Мила ответила ему страстным поцелуем, а потом дала увести себя на маленький диван, где они сели.
– Благодарю, дорогой мой. В этот торжественный час клянусь посвятить свою жизнь на то, чтобы сделать тебя счастливым; а пока еще несколько слов, наскоро, так как ты понимаешь, что я должна бежать. Обещаю тебе сохранять внешние приличия. Помолвка наша останется тайной до тех пор, пока ты не выяснишь окончательно свои отношения к Наде. Я полагаю, что при настоящих обстоятельствах она сама вернет тебе слово: это натура гордая. Но будешь ли ты мне верен? И не увижу ли я на столе портрета моей соперницы?
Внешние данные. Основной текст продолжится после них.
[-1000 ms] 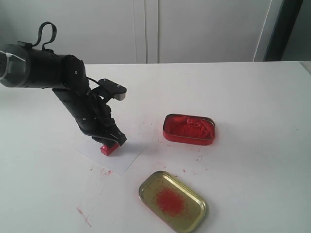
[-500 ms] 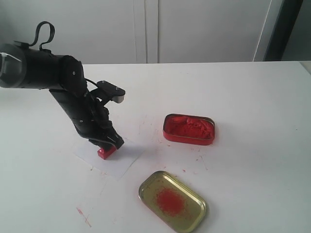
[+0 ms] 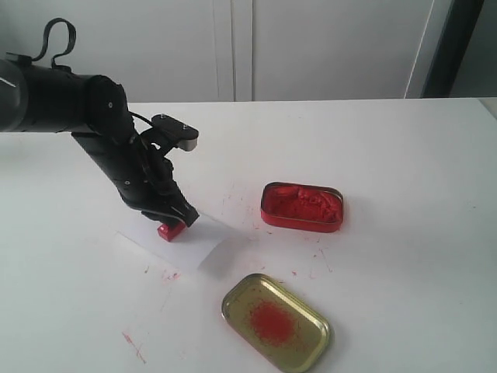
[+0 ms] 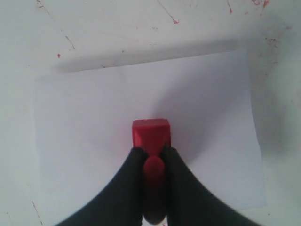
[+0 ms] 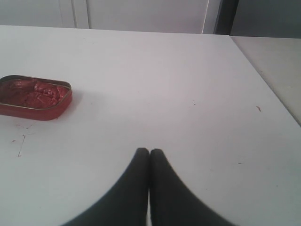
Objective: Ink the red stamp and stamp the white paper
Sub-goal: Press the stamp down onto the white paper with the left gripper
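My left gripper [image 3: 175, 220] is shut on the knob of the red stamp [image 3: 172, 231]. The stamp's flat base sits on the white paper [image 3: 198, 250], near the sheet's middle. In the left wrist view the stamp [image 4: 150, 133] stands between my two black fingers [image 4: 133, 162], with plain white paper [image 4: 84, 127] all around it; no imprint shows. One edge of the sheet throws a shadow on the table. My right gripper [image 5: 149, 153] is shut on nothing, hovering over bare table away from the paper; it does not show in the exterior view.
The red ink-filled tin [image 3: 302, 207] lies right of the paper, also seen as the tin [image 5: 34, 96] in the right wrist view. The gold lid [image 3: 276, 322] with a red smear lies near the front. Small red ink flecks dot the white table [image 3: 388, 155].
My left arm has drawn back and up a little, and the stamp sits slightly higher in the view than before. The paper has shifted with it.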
– Возьми его себе, ревнивая, и будь покойна. Как можешь ты думать, что я забуду когда-нибудь доброго ангела, вырвавшего меня из когтей смерти и вернувшего мне жизнь! А теперь, дорогая, уходи.
Он обнял ее.
– Последний поцелуй жениха и невесты – залог нашего счастья.
В эту минуту раздался легкий, презрительный смех. Масалитинов вздрогнул и обернулся, но не видел ничего, а Мила побледнела, узнав смех отца.
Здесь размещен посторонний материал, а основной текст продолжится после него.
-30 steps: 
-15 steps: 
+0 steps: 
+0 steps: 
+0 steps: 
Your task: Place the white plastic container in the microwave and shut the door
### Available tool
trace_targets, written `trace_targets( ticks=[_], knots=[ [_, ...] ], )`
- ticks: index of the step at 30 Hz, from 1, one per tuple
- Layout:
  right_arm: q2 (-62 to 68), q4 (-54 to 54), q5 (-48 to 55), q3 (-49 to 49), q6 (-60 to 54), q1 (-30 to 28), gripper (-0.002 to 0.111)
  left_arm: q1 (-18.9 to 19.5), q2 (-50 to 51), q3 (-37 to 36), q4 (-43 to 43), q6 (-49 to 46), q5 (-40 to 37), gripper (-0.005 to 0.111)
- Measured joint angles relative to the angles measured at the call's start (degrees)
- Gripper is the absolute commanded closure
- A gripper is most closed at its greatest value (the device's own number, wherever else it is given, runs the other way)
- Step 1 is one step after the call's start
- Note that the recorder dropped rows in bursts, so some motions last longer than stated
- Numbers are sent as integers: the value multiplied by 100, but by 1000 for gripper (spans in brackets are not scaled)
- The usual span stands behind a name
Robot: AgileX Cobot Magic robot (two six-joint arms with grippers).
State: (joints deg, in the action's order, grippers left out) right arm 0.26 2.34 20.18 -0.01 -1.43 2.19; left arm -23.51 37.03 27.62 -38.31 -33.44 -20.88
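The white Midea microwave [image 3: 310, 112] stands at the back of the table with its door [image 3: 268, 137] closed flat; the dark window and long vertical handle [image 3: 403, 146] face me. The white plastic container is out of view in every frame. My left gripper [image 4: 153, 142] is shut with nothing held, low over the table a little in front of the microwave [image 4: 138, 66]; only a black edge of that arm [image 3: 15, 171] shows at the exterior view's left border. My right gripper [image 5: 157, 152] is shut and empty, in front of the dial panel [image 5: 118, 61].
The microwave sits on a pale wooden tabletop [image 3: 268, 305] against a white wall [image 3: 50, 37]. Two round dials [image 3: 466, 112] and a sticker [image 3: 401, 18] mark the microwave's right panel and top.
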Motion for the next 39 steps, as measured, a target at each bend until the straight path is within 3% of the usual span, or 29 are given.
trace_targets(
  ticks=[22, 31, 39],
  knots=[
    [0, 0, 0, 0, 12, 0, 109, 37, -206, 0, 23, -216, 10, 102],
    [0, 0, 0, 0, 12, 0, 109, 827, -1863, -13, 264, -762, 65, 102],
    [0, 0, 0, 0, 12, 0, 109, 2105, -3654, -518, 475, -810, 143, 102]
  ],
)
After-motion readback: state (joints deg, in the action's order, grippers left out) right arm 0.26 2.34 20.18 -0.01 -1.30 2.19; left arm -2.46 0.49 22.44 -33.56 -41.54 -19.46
– До свидания. Приди завтра в два часа, мамы не будет, – проговорила она спешно, исчезая, словно тень, в соседней комнате.
Масалитинов бросился за ней, но уже не видел ее. В задумчивости запер он калитку сада, дверь на балкон и вернулся в дом. Не спал ли он? Но нет: на столе лежал бумажник, набитый деньгами, а на пальце блестело, как капелька крови, заветное кольцо. Он сосчитал деньги, запер их и, облокотясь на стол, задумался.
Грозный призрак нищеты и смерти устранен навсегда; перед ним развертывалась жизнь, как триумфальное шествие, как бесконечный праздник. Правда, для достижения этой цели пришлось перешагнуть через разбитое, истекавшее кровью сердце Нади; но тут черствый эгоизм и жажда личного благополучия скоро заглушили робкие протесты сердца и совести. Он сжег ставшие бесцельными письма, сообразил, как лучше устроить с долгами, и решил уплачивать по частям, чтобы не обратить на себя внимания. Затем он разделся и лег в постель, рисуя себе блестящие картины будущего и не подозревая, что ад – кредитор безжалостнее всякого Шейлока. Но человек так создан, что если устранить гнет настоящей минуты, то уже воображает (и весьма ошибочно), будто остальное придет само собой.
Прошло несколько дней с этой памятной ночи. В доме Замятиных не было ничего нового. Зоя Иосифовна лежала между жизнью и смертью, а в конторах кипела работа судебных властей, которые разбирались в делах покойного банкира; но в его доме лишь изредка появлялись действительные друзья, чтобы узнать о здоровье вдовы и поддержать участием молодую сироту, на которую пала вся тяжесть обрушившегося несчастья.
В таких тяжелых обстоятельствах Надя проявила изумлявшую всех силу духа. Она точно потеряла способность плакать: ни одна слеза не облегчила ее, а сердце и грудь сжимали словно какие-то тиски. С сухими и горящими глазами, бледная и стиснув губы, но холодная и наружно покойная, она то дежурила у изголовья матери, то ясно и твердо отдавала распоряжения по хозяйству. На другой день после погребения отца принялась она ликвидировать домашние дела и заводить новые порядки: всю лишнюю прислугу она отпустила, повара заменила кухаркой, отказала также стоившей довольно дорого англичанке и оставила одну русскую преданную гувернантку, бывшую в доме еще с ее детства. Но более всего мучило Надю поведение Масалитинова. На панихидах и погребении он был холоден и странен, а последние дни вовсе не приходил. Записка, в которой он извинялся, ссылаясь на служебные дела и нездоровье, возбудила в Наде чувство не то горечи, не то презрения.